Prompt — Could you retype the whole listing, word for word?
*** Source material ***
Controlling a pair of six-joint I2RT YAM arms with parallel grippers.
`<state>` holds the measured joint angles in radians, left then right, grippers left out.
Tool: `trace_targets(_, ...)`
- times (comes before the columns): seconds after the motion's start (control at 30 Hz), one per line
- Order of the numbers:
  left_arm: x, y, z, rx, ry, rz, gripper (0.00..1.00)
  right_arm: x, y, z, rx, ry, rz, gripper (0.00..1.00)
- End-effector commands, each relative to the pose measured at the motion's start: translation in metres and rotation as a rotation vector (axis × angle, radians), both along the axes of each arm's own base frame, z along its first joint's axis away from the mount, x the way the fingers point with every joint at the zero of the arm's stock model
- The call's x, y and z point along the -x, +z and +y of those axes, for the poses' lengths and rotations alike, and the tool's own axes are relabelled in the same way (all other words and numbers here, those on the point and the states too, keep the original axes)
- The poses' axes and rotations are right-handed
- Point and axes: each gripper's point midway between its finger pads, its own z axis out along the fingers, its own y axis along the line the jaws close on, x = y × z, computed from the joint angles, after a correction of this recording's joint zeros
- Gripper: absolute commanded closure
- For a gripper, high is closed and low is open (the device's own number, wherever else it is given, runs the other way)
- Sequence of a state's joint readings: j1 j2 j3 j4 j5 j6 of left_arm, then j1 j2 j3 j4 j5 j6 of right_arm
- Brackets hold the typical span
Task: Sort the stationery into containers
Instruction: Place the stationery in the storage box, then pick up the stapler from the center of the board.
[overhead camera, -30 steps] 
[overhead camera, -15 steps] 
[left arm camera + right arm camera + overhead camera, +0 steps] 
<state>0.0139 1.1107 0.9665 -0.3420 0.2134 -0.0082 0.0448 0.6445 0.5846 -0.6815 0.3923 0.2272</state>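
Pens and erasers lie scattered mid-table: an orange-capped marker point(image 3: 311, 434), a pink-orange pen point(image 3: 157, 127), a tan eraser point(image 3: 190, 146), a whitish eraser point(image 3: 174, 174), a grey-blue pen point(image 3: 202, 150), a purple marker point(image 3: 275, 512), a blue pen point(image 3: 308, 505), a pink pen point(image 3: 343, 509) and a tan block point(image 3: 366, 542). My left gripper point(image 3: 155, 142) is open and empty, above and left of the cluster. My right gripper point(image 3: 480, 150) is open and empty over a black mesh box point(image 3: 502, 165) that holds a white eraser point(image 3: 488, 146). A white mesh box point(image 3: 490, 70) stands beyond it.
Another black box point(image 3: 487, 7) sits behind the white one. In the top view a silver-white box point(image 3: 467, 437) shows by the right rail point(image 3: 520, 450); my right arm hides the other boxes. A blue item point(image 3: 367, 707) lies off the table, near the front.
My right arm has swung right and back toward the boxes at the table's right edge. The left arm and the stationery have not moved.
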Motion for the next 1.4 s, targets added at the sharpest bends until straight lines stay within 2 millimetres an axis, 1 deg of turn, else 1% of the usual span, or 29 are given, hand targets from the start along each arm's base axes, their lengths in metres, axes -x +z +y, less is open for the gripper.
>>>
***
Answer to the exercise —
Controlling a pair of six-joint I2RT YAM arms with parallel grippers.
`<state>` holds the measured joint angles in radians, left then right, grippers left out.
Tool: `trace_targets(_, ...)`
- times (comes before the columns): seconds after the motion's start (control at 30 Hz), one per line
- Order of the numbers:
  left_arm: x, y, z, rx, ry, rz, gripper (0.00..1.00)
  right_arm: x, y, z, rx, ry, rz, gripper (0.00..1.00)
- End-effector commands, each relative to the pose measured at the motion's start: translation in metres and rotation as a rotation vector (axis × angle, radians), both along the axes of each arm's own base frame, z along its first joint's axis away from the mount, x the way the fingers point with every joint at the zero of the arm's stock model
- The call's x, y and z point along the -x, +z and +y of those axes, for the poses' lengths and rotations alike, and the tool's own axes are relabelled in the same way (all other words and numbers here, those on the point and the states too, keep the original axes)
- The poses' axes and rotations are right-handed
- Point and axes: each gripper's point midway between its finger pads, its own z axis out along the fingers, its own y axis along the line the jaws close on, x = y × z, computed from the joint angles, after a correction of this recording's joint zeros
- Gripper: absolute commanded closure
- For a gripper, high is closed and low is open (the device's own number, wherever else it is given, runs the other way)
- Sequence of a state's joint readings: j1 j2 j3 j4 j5 j6 of left_arm, then j1 j2 j3 j4 j5 j6 of right_arm
- Brackets hold the typical span
Task: Sort the stationery into containers
Instruction: Place the stationery in the storage box, then pick up the stapler from the center of the board.
[overhead camera, -30 steps] 
[overhead camera, -15 steps] 
[left arm camera + right arm camera + overhead camera, +0 steps] 
<state>0.0139 1.1107 0.9665 -0.3420 0.2134 -0.0082 0.0448 0.6445 0.5846 -0.6815 0.3923 0.2272</state>
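Pens and erasers lie scattered mid-table: an orange-capped marker point(image 3: 311, 434), a pink-orange pen point(image 3: 157, 127), a tan eraser point(image 3: 190, 146), a whitish eraser point(image 3: 174, 174), a grey-blue pen point(image 3: 202, 150), a purple marker point(image 3: 275, 512), a blue pen point(image 3: 308, 505), a pink pen point(image 3: 343, 509) and a tan block point(image 3: 366, 542). My left gripper point(image 3: 155, 142) is open and empty, above and left of the cluster. My right gripper point(image 3: 480, 150) is open and empty over a black mesh box point(image 3: 502, 165) that holds a white eraser point(image 3: 488, 146). A white mesh box point(image 3: 490, 70) stands beyond it.
Another black box point(image 3: 487, 7) sits behind the white one. In the top view a silver-white box point(image 3: 467, 437) shows by the right rail point(image 3: 520, 450); my right arm hides the other boxes. A blue item point(image 3: 367, 707) lies off the table, near the front.
My right arm has swung right and back toward the boxes at the table's right edge. The left arm and the stationery have not moved.
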Motion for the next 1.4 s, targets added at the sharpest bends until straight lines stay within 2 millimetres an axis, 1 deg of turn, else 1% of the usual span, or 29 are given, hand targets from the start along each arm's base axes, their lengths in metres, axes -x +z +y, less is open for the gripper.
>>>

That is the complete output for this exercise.